**Task requirements**. Copy out exactly the stretch of the listing below that begins at the line containing "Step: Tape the" and ends at the line containing "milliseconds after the", and copy nothing outside it.

**Recorded data**.
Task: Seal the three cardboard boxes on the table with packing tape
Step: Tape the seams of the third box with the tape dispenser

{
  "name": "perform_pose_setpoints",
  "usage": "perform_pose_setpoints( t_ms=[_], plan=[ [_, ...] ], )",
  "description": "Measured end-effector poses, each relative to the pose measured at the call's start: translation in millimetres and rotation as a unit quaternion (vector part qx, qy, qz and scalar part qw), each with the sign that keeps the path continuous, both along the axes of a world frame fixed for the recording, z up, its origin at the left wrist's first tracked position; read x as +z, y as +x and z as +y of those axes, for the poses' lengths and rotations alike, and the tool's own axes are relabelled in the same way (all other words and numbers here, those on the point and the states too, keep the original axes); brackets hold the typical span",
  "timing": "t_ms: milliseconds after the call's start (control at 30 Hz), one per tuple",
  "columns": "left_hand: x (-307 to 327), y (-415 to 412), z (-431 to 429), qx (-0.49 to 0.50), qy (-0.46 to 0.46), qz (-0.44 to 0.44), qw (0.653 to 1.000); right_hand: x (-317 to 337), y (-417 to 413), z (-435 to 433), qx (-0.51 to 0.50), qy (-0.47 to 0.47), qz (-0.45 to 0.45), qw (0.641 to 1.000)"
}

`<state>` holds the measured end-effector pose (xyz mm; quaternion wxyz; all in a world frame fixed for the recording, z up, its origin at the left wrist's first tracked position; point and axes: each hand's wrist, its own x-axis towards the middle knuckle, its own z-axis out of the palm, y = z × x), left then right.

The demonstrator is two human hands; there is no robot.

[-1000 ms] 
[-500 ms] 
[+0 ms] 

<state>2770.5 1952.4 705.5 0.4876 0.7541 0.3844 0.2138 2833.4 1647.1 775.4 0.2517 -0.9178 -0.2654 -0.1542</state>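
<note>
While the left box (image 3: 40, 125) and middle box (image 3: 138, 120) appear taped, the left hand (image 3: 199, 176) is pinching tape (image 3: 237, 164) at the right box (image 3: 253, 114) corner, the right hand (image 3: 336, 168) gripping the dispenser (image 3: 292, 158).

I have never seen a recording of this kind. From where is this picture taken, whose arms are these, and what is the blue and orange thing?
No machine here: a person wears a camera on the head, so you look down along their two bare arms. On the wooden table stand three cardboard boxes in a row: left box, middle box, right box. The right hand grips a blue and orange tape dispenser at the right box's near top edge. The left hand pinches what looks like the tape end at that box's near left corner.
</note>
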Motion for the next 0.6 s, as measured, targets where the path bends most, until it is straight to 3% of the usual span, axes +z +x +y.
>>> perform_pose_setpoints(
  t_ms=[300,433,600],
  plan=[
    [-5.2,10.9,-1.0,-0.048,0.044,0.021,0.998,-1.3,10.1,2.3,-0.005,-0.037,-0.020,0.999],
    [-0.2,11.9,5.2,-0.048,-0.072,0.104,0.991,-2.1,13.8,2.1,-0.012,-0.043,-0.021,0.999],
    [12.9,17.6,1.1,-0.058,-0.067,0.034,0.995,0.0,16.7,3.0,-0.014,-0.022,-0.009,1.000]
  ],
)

**Solved problem**.
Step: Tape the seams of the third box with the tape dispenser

{
  "name": "perform_pose_setpoints",
  "usage": "perform_pose_setpoints( t_ms=[_], plan=[ [_, ...] ], )",
  "description": "Measured end-effector poses, each relative to the pose measured at the call's start: translation in millimetres and rotation as a unit quaternion (vector part qx, qy, qz and scalar part qw), each with the sign that keeps the path continuous, both along the axes of a world frame fixed for the recording, z up, its origin at the left wrist's first tracked position; read x as +z, y as +x and z as +y of those axes, for the poses' lengths and rotations alike, and the tool's own axes are relabelled in the same way (all other words and numbers here, those on the point and the states too, keep the original axes); brackets hold the typical span",
  "timing": "t_ms: milliseconds after the call's start (control at 30 Hz), one per tuple",

Nothing more belongs to this answer.